Genome modification may be the answer for William Parenteau, a Pediatric Surgeon, whom parents usually call after noticing some abnormalities with an unborn child following a prenatal genetic test. William works at the Philadelphia Children’s Hospital, and he can only fix these abnormalities after the unborn children leave their mother’s womb, but this might be too late.
The pursuit of Gene Editing
It was the guilt of failing to help the families that motivated William to join a group of scientists trying to move gene-editing to the womb. This may take a long time to materialize, but recent advancements have shown that this method has more advantage over the use of CRISPR to eliminate diseases. In such situations, the parents of the unborn child are often faced with a dilemma, whether to eliminate the child or prepare to care for it as the child undergoes multiple invasive surgeries just to survive. Nonetheless, according to William, “what we see as the future is a minimally invasive way of treating these abnormalities at their genetic origin instead.”
In an effort to realize and prove this vision, William and his team injected virus-encoded CRISPR editing components in the placenta of pregnant mice. The unborn pups were suffering from a lung disease that caused mutation. Few hours after birth, about 25% of the mice that had inhaled the CRISPR survived but the others died, according to the results.
This is one of the two proof of concept experiments carried out by the group. The second is when the group managed to rescue almost all mice pups after changing the single base pair in prenatal mice’s liver cells.

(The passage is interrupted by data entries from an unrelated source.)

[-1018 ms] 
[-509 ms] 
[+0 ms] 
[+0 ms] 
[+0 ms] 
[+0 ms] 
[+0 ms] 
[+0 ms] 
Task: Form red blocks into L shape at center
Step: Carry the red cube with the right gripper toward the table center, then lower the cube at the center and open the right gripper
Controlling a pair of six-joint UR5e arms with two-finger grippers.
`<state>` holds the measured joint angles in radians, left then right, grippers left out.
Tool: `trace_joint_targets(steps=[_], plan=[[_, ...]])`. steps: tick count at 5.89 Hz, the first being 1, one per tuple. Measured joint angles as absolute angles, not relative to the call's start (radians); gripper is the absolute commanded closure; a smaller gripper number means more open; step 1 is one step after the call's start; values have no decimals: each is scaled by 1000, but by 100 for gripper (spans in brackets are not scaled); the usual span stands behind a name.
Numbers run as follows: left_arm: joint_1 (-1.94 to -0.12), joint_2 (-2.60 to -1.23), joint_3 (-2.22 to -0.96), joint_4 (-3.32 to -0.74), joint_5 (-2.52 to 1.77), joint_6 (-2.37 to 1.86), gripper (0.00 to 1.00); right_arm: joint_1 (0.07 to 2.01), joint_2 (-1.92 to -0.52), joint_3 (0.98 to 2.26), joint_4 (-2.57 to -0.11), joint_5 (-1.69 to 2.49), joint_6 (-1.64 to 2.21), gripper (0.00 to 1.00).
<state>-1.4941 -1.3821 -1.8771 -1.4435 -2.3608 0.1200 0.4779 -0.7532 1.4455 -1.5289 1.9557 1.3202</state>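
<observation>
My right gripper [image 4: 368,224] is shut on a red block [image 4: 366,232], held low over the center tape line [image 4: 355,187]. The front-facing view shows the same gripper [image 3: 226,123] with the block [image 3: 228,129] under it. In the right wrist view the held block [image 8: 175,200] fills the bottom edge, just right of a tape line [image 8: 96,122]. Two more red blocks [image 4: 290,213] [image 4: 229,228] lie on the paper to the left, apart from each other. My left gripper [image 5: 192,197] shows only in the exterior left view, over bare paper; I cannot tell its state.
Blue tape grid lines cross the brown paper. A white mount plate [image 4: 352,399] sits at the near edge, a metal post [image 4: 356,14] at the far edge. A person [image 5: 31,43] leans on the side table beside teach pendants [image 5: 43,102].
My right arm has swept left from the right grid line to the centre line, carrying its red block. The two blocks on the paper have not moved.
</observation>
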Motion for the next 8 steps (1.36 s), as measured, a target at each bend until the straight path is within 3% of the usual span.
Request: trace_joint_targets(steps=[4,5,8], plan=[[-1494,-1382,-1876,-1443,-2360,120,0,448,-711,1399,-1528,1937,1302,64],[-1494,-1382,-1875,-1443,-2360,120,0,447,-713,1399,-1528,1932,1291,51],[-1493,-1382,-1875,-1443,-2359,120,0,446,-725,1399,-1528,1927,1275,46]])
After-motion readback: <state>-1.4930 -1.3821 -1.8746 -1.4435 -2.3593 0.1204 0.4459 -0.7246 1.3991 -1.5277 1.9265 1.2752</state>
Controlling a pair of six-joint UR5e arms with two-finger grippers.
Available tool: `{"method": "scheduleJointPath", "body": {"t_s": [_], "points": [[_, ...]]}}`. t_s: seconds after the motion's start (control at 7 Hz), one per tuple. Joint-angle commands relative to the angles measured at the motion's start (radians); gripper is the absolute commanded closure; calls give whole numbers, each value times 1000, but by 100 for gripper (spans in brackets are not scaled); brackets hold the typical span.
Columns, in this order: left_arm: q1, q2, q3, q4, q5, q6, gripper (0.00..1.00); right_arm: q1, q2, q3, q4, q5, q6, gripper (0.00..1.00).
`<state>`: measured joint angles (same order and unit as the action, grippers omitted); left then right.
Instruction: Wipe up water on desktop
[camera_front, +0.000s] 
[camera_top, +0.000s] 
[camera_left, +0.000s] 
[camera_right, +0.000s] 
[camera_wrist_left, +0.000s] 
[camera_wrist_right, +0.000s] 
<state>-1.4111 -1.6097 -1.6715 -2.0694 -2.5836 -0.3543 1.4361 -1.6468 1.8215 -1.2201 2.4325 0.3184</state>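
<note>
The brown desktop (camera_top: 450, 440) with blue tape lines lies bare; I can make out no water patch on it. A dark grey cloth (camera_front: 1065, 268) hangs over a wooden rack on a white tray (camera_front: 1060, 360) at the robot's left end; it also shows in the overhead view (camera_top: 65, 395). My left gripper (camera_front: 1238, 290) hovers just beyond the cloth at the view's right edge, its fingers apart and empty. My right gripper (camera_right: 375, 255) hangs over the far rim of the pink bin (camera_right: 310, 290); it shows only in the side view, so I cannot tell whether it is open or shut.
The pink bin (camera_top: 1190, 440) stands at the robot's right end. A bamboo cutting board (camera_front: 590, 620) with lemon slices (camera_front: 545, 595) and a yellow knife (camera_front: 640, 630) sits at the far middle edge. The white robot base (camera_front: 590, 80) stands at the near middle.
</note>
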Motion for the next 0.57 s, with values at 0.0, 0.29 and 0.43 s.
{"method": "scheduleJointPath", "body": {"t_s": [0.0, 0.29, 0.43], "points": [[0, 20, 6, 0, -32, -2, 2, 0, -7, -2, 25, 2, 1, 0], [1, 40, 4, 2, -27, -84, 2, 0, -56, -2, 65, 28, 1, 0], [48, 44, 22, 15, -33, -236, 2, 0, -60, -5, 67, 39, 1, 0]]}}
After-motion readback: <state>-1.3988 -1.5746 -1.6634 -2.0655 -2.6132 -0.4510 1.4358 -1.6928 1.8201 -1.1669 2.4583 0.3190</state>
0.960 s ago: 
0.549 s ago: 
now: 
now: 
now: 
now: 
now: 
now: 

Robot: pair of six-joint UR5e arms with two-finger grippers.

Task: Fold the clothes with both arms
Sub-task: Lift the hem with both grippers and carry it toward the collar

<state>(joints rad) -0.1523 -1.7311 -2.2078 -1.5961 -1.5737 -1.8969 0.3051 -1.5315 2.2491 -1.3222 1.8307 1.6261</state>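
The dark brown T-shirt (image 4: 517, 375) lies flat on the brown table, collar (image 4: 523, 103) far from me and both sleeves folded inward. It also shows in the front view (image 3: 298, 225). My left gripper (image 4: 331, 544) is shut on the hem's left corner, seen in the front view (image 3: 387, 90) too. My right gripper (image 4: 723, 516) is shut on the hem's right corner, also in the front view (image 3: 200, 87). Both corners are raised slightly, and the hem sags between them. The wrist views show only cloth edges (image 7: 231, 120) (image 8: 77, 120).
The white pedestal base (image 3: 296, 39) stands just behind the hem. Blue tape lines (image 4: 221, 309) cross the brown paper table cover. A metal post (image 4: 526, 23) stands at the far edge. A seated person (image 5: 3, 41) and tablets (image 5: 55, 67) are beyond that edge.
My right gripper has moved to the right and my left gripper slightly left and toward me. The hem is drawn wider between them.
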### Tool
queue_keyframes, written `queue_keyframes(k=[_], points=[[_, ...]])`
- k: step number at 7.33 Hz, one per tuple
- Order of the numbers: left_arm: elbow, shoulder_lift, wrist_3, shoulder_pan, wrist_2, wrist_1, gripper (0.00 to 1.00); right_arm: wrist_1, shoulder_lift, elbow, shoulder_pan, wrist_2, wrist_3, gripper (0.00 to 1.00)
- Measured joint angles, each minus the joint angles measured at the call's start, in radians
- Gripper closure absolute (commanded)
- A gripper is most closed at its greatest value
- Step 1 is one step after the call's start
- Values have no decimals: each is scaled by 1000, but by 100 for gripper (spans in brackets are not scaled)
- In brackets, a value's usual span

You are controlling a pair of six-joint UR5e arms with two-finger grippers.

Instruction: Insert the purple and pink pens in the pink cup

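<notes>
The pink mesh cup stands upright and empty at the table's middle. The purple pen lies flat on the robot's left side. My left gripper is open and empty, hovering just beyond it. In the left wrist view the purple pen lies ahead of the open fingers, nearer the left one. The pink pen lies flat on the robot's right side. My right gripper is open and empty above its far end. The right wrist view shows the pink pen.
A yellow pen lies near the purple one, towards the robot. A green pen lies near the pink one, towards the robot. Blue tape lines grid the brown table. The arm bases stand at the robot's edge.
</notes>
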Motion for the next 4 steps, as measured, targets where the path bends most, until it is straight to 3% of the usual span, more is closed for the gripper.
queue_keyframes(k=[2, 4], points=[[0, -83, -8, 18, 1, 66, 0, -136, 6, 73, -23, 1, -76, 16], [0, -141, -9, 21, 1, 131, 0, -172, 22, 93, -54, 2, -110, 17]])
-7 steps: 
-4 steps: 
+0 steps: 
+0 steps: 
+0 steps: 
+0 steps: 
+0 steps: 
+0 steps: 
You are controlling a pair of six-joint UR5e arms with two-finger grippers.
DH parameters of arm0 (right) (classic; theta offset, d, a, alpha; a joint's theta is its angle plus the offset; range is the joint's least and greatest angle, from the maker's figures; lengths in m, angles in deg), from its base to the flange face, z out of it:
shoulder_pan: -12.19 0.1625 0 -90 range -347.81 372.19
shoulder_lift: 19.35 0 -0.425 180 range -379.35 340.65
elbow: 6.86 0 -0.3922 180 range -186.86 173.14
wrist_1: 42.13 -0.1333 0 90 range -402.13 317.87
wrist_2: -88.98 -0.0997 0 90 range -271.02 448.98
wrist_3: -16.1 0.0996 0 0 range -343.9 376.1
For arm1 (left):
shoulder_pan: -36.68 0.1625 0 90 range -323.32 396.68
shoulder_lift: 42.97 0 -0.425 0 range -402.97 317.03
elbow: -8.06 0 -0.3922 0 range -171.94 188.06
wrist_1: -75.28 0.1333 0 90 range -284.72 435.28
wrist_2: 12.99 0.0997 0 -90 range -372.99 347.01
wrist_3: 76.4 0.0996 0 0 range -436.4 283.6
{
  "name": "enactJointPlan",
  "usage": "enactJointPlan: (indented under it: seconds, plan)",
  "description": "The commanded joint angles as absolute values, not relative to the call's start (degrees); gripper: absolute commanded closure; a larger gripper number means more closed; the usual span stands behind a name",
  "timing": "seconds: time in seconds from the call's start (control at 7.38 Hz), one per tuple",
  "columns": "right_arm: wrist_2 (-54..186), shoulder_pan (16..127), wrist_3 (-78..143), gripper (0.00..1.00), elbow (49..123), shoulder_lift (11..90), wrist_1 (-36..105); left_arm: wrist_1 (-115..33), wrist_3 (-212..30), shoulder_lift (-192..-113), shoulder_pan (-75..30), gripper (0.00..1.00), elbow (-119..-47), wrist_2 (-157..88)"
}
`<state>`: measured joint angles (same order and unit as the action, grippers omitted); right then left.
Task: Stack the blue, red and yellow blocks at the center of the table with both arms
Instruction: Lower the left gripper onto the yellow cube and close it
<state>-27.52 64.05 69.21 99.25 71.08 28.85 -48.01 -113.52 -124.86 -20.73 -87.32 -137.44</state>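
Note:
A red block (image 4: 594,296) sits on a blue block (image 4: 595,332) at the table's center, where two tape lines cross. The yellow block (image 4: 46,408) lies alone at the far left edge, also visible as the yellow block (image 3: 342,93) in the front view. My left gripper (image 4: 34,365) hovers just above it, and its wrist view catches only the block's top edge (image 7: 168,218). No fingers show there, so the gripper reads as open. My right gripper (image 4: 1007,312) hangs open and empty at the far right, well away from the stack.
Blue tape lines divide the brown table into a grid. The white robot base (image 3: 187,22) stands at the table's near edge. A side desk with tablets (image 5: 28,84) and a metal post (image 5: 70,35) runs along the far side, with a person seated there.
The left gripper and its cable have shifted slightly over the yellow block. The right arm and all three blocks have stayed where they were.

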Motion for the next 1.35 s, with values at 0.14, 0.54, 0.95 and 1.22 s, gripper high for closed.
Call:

Although the experiment is still in its early stages, the pioneers believe that challenges faced while using CRISPR-based treatments, namely dodging an individual’s immune system can be solved by treating unborn patients.
The main explanation behind this is that since fetuses are still developing, the changes made will easily spread to other organs, as compared to an adult organ, which is not proliferating. Additionally, the developing fetus has a less aggressive immune system, thus less likely to attack the CRISPR components.
Genome Modification at an Early Stage
Now, you might ask, if editing at an early stage is better, why not edit the embryo, right after fertilization? This practice has been prohibited by the U.S. Food and Drug Administration, as it entails complicated ethical issues because the changes are passed on to the cells that make the sperm or eggs. This, in turn, may lead to genetically modified humans.
Others issues may also occur, such as exposing the mother to health risks, and some CRISPR components may stray and go to her ovaries where they might genetically-edit the unfertilized eggs. As such, a lot more research needs to be done to ensure all risks are assessed.
To get an idea of how long this will take, take a look at the first experiment, of replacing a defective gene using a virus that was proposed in the mid-90s, and yet only a single experiment is ongoing today.
It is not clear when this idea will materialize, but Williams states that hopeful families should continue to hold on to the possibilities of Utero genome modification.